SCOTUS refers to the Supreme Court of the United States.

Before Republicans essentially cleared the way for Gorsuch's confirmation with the rules change, Democrats had stalled the effort over lingering resentment that Obama's pick to fill the seat, Merrick Garland, was never given a hearing.

Republicans want Democrats to show more bipartisanship and allow Gorsuch to advance through the process.

The move likely ensures more ideological justices chosen without consultation with the minority party. The final vote was 55-45.

The confrontation will play out over the coming hours as 44 Democrats and independents try to block the nomination of Judge Neil Gorsuch by denying Republicans the 60 votes needed to proceed to final passage.

Moderate Republican Sen. Susan Collins of ME said roughly 10 senators of both parties worked over the weekend to come up with a deal to stave off the so-called "nuclear option", as the rules change is known, but couldn't come to agreement.

Leonard Leo, who has been advising Trump on Supreme Court issues, said Thursday that Senate Republicans have "restored the long-standing tradition of the Senate of having a simple majority, up or down vote for Supreme Court nominees".

The rules revision, enacted through what many call the "nuclear option", sets Gorsuch up for confirmation Friday.

This is how the Senate changes - not with a bang, but with a motion to overturn the ruling of the chair.

In the past, the nuclear option has been averted when moderates in the two parties compromised to avoid a showdown, but the ferocious partisanship in Washington now made that impossible.

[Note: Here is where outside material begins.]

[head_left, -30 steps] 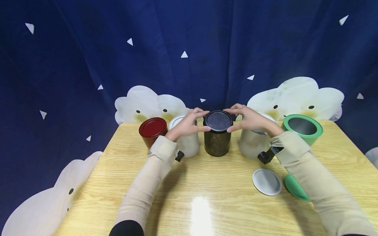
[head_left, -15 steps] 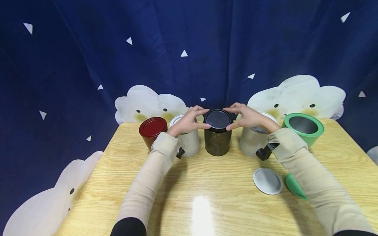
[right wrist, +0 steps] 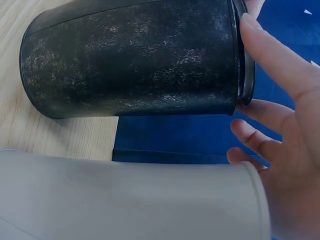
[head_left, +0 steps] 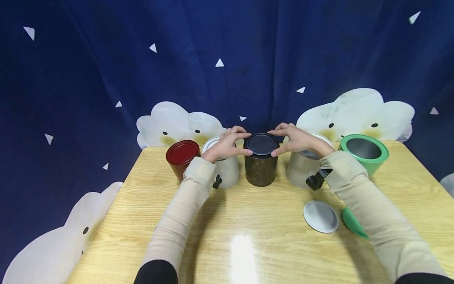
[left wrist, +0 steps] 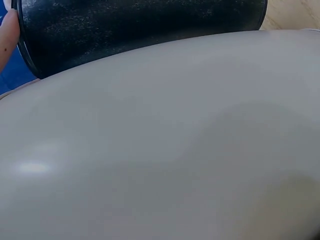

Republicans responded with the 52-48 party-line vote to change the rules. But they're also important and worth understanding - especially when they determine the outcome on things like a Supreme Court nomination.

The rule change is known as the nuclear option due to its breaking of longstanding precedent.

Usually these steps are done quickly by unanimous consent, but because Democrats are angry and protesting, they could force multiple roll-call votes to do this. Gorsuch could be expected to serve for decades.

While making it much easier to cut off endless debate by lowering the so-called "cloture" requirement to 51 votes, the maneuver also keeps intact other aspects of the filibuster for judicial nominations so that, technically, it still exists, albeit in a watered-down form.

In Gorsuch's case, Democrats further dramatized their unhappiness by demanding additional procedural votes Thursday.

Democrats still angry over the Senate GOP's refusal to give former President Obama's nominee, Merrick Garland, a hearing or vote a year ago vowed to resist Gorsuch's nomination.

In a statement this week, Leahy announced that he would not vote to advance Gorsuch's nomination.

After the change, Gorsuch is expected to be confirmed Friday.